Biopharmaceutical company Camurus (NASDAQ STO: CAMX) announced on Friday that it has received a positive opinion from the European Medicines Agency's Committee for Medicinal Products for Human Use (CHMP) for Oczyesa, a long-acting octreotide subcutaneous depot (CAM2029), as maintenance therapy for adults with acromegaly who have responded to and tolerated somatostatin analogues.

Recommendation is based on data from seven clinical trials, including two Phase 3 studies. ACROINNOVA 1 showed Oczyesa significantly improves insulin growth factor-1 (IGF-1) levels over placebo, while ACROINNOVA 2 demonstrated sustained biochemical control, symptom relief, and improved quality of life over 52 weeks. Adverse events were consistent with standard treatments, primarily involving gastrointestinal, nervous system, and injection site reactions.

Final marketing authorisation by the European Commission is expected by mid-2025.

CAM2029, formulated using Camurus' proprietary FluidCrystal technology, is a once-monthly, room-temperature stable, self-administered injection. It offers five-fold higher bioavailability than intramuscular octreotide and has also received orphan drug designation in the EU for acromegaly and polycystic liver disease.

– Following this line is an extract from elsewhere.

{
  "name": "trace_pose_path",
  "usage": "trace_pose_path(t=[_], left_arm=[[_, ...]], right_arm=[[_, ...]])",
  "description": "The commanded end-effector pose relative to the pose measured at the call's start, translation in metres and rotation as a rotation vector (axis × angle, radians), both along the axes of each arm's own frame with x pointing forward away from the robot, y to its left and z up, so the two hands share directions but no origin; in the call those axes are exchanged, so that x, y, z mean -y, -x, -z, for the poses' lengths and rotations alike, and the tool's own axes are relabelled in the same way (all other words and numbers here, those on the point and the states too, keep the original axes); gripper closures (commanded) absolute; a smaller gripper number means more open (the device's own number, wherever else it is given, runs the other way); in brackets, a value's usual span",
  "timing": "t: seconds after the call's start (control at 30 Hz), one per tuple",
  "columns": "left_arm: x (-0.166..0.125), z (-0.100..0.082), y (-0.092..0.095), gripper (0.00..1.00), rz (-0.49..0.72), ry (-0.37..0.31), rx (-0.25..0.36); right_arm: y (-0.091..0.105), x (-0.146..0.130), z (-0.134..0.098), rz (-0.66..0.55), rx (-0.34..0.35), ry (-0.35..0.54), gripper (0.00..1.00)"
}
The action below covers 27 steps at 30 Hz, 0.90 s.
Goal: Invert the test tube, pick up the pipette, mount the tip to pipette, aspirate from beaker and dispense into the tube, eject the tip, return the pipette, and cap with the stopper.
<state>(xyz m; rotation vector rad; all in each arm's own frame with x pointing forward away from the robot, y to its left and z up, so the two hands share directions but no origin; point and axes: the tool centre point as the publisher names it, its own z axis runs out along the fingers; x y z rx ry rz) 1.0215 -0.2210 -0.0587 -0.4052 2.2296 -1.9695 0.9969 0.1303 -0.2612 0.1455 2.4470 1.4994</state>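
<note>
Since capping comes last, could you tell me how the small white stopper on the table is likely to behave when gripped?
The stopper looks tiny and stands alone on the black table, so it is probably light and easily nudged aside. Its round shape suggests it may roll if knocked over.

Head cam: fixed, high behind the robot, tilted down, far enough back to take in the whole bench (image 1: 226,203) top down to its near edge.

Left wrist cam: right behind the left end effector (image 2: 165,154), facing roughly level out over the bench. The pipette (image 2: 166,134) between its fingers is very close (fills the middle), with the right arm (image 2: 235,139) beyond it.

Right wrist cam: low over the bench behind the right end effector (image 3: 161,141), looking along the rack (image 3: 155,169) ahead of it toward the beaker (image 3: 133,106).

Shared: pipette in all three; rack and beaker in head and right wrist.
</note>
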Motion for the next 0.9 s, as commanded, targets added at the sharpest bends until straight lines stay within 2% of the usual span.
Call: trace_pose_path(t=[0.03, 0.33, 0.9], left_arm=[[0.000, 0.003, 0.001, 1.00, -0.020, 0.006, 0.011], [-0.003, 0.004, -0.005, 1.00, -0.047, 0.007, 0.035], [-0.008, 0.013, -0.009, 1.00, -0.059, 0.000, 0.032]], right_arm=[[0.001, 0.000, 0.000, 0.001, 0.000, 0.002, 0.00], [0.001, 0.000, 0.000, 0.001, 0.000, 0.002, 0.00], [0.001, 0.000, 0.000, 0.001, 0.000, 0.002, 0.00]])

Acromegaly, a rare disorder caused by excess growth hormone from pituitary tumors, affects approximately 60 people per million and can significantly impair quality of life and increase mortality if left untreated.

Camurus, headquartered in Lund, Sweden, focuses on developing long-acting therapies for chronic and severe diseases using its FluidCrystal platform, with operations across Europe, the US and Australia.